Bringing Lean into the process, he added, would identify those services that are necessary but for which a customer is not willing to fork out money. The Lean solution, according to Lee: “We need to find a way to automate them.”
“Either eliminate the process altogether, because it’s not value add in the eyes of the customer, or find a way to simplify the process, by eliminating steps or automating the process altogether” is how Lee summed up the philosophy of Lean and how it might work at a 3PL.
It goes to a bigger goal under Lean, which he defined as, “We want our people spending their time on what the customer values versus what the customer doesn’t.”
The specifics of automating some of the processes – or even ones that customers actually want and need, like price quotes – were spelled out in the company’s earnings call by Arun Rajan, C.H. Robinson’s chief strategy officer. He said on the call that AI agents have performed more than 3 million “shipping tasks,” which includes more than 1 million price quotes and processing of a similar amount. It has also been “quickly scaled” in the C.H. Robinson LTL business, he said.
The people who have been implementing the job on the ground have fallen into three categories, Lee said. “You had some that were very excited that this was kind of a new day for C.H. Robinson,” Lee said.
Another group was cautious: “Were they in the right boat?” is how Lee described their attitude. But that group, Lee said, “just needed to learn more about how to be successful in this new Robinson.” The result so far, he added, is, “I think they’ve grasped what we’re trying to do with the company.”

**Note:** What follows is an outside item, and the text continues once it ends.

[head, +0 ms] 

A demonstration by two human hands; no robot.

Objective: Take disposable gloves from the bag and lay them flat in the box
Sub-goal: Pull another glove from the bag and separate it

And then there was a third contingent. As Lee described it, “They said, ‘This is not for me and is not really something I want to participate in.’” Many in that category have left the company, Lee said, “but there are some that are still around and working through how they can get to the middle and can they move to the left?”
Any gains a company makes by internal procedures can often run up against the reality that they can only go so far. If the market served is weak, that will ultimately impact the company’s performance no matter the level of company efficiency.
That’s one way of looking at it. But that’s not how Lee sees things.
“It’s something we debate all the time internally,” he said. “There is really no limit on how long we can continue this.”
The C.H. Robinson strategy under Bozeman is “set up and established, and the foundational elements are to perform regardless of the market trend we’re in,” Lee said. “That same set of principles and foundational elements translates to midmarket and peak market as well.”